Bat Boy: The Musical: Unconventional Story, Relevant Themes

by The Cowl Editor on November 1, 2018

Arts & Entertainment

by: Peter Keough ’20 A&E Staff

In recent years, Providence College’s Department of Theater, Dance and Film, (TDF) has put on renditions of many well-known plays and musicals for their larger-scale productions. From performances of classics like Our Town, contemporary pieces like Into the Woods, and fan favorites like The Addams Family, TDF has tended to lean towards choosing some more recognizable pieces of theater.

However, with their current selection of the pop-rock production, Bat Boy: The Musical, TDF has branched out in a distinctly new direction.

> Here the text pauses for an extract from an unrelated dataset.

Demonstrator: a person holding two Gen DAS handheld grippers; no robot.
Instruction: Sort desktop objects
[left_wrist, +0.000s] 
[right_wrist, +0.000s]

Directed by Jimmy Calitri with musical direction by Lila Kane and choreography by Jennifer Hopkins, TDF’s staging of Bat Boy: The Musical is certainly a noteworthy divergence from the department’s recent work. Built around the story of a half-human-half-bat hybrid introduced into an openly religious Southern community, this musical is far from ordinary.

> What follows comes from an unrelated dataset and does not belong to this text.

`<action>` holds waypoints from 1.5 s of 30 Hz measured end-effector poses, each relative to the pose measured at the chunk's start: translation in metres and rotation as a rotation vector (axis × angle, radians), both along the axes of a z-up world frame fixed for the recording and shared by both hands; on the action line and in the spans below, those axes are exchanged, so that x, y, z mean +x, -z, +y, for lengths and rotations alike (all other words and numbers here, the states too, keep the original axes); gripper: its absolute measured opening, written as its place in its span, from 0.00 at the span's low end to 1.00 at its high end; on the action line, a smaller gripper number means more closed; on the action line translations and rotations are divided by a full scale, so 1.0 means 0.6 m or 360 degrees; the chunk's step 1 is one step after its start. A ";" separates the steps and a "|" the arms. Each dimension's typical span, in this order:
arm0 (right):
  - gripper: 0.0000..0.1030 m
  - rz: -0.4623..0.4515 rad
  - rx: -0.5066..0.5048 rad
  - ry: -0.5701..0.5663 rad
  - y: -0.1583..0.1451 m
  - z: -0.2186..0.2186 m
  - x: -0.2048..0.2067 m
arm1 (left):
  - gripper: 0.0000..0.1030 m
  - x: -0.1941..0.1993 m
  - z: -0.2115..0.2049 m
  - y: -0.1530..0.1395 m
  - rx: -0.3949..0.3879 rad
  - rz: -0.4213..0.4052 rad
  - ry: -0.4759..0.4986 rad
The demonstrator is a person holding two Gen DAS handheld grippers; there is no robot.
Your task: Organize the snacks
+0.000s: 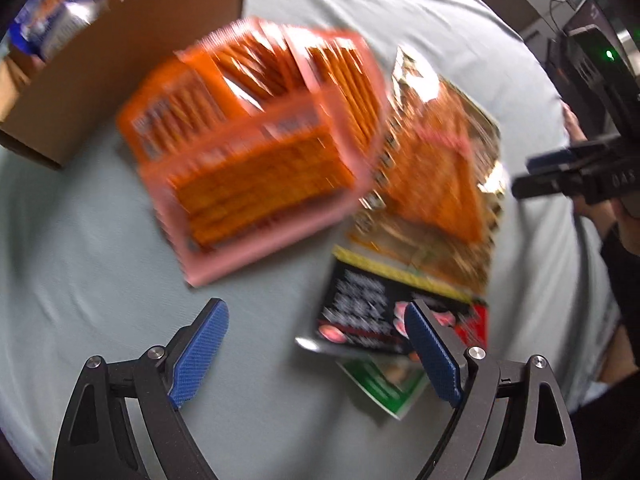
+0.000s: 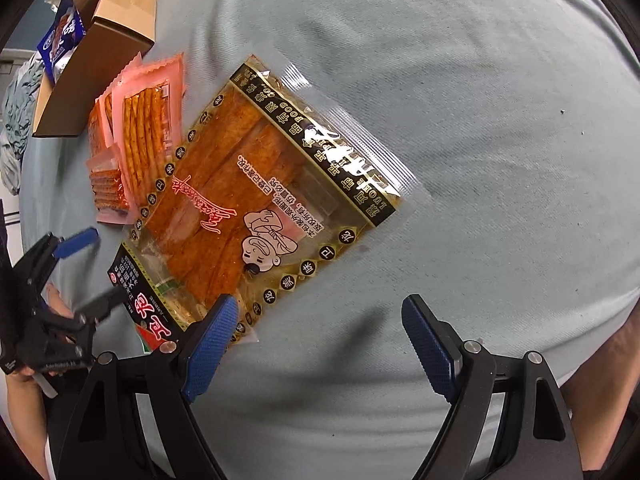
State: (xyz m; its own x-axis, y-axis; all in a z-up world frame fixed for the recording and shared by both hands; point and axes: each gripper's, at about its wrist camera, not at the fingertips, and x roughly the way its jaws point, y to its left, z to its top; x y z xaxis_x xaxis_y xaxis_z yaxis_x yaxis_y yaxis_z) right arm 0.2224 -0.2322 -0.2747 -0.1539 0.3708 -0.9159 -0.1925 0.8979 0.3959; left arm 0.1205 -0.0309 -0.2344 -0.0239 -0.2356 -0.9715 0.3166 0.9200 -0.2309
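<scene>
Both grippers, left (image 1: pixel 316 344) and right (image 2: pixel 320 340), gape wide, holding nothing. Snack packs lie on the cloth (image 2: pixel 480 120) just ahead: pink packs (image 1: pixel 248 152), a gold bag (image 2: pixel 260 184), overlapping near the box (image 2: pixel 100 60). A pinch may catch two slick packs, or cloth.

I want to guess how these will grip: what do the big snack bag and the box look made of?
The big snack bag looks like glossy clear plastic film: glare streaks, contents showing through. The box looks like plain matte brown cardboard with folded flaps.
</scene>
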 end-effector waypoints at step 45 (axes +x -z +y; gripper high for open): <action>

Bat Boy the Musical Providence College

Performed on an industrially set with splashes of retro-tinged colors and interior design, Bat Boy convincingly brings the viewers back to 1950s Hope Falls, West Virginia, where the story takes place. Right off the bat, the powerful guitar riff and steady drumbeat of the opening number introduces the somewhat unsettling air that surrounds the entire show.

The score of the musical as a whole is unorthodox for a theatrical production. While the show stays faithful to its branding as a “pop-rock musical,” it also works in elements of hip-hop, gospel, and plenty of powerful ensemble pieces. This variety of genre and theme keeps the viewer sonically intrigued, and helps embellish some of the show’s tonal and thematic underscoring throughout.

The lyrics found in the opening number best summarize one of the main themes of the production. In the song “Hold Me, Bat Boy,” the ensemble sings the lyrics “He’s much like me” as well as “Who’s much like you” in reference to the Bat Boy (Dan Jameson ’21) himself. This introduces the theme of acceptance in the face of dissimilarity, one of the most vital messages of the show.

It is the relatable and relevant themes that manifest throughout the avant-garde narrative of the musical that drive home some of the most important parts for the audience. Not only does the script make light of themes of acceptance, but also those of family, religious fervor, love, identity and community. These relatively universal and accessible themes are what anchor the musical, keeping the audience intrigued and invested through the twists and unnatural turns of the script.

Each and every facet of this TDF production contribute to this thematic importance that it strives to imbue in its viewers. The singing, dancing, set design, choreography, costume design, and pacing all work in concert with one another to present a twisted yet meaningful work. By the end of the performance, the audience is left surprised, both by the interesting plot twists and relevance of many timeless motifs.

Bat Boy the Musical Providence College

For those interested in attending a performance of TDF’s production of Bat Boy: The Musical, the remaining performances take place Friday, November 2-4. Tickets are on sale at the Smith Center for the Arts Box Office as well as on the TDF website.